June 10, 2024 at 4:45 pm

Pro-Palestine protest in Cardiff, Wales on 6 April 2024 [voice_wales/X]

Students at Swansea University in Wales have won a commitment from the university administration to divest from Barclays Bank, which is alleged to be complicit in Israel’s ongoing genocide in Gaza, the Palestinian Information Centre has reported. The decision came after a 28-day campus protest against Barclays, which is said to provide billions in loans to companies that provide weapons to Israel. It is one of the most significant concessions won by pro-Palestinian protesters yet.

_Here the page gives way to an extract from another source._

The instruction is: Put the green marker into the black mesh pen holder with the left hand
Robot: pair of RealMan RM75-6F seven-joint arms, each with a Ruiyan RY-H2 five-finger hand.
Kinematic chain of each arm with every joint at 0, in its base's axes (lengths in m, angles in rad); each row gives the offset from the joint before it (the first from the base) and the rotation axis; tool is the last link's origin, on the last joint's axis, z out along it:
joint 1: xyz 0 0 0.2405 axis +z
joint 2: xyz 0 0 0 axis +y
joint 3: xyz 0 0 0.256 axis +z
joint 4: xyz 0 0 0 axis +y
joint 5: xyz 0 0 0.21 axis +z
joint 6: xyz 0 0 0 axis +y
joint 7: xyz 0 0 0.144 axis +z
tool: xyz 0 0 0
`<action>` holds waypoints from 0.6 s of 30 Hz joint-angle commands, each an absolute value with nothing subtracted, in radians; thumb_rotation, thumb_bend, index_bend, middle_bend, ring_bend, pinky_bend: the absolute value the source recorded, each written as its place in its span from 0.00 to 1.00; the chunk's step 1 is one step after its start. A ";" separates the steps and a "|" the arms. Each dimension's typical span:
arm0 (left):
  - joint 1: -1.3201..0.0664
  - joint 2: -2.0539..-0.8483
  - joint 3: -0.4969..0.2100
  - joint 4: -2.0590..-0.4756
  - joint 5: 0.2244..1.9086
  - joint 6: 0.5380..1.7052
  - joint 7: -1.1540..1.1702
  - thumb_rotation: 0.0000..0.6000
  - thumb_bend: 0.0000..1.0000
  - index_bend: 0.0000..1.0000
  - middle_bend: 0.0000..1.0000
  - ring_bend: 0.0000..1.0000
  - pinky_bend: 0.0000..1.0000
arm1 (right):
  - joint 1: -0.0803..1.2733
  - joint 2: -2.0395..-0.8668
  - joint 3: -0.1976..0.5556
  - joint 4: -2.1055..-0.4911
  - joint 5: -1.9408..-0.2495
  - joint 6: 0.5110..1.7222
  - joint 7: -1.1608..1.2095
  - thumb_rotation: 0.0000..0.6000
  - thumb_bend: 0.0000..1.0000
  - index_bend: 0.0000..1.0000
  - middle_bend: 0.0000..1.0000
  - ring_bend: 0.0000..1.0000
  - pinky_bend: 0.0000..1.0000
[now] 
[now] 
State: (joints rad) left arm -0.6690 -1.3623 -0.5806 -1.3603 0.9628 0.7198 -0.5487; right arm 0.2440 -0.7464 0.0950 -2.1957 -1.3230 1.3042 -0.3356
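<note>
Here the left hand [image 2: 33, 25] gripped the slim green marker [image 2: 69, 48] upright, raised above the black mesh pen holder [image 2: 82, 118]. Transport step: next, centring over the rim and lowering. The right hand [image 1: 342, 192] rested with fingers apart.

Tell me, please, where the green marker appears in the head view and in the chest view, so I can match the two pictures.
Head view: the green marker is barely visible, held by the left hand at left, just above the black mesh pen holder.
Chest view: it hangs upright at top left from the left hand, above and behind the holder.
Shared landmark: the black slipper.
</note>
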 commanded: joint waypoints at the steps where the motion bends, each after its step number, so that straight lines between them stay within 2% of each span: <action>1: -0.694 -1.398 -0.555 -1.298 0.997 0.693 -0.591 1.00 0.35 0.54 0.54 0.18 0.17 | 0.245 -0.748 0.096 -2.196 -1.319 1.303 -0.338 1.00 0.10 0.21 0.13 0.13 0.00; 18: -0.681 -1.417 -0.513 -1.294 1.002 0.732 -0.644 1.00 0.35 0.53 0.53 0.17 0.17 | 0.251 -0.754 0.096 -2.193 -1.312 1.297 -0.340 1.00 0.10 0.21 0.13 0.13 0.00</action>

The university administration has also committed to ensuring that all of its investments follow an ethical investment policy. Moreover, it says that it will change the scholarship policy so that Palestinian students can access the process, and will not suppress any political speech on campus.

According to the website of Britain’s Socialist Workers Party, the chancellor of the university has put these commitments in writing through an email to the students. The move was welcomed by the Palestine Society at Swansea University, which described it as an “important victory” as a result of their just demands. The society suggested that the university should also call for an immediate ceasefire in Gaza, which is one of the student protesters’ demands.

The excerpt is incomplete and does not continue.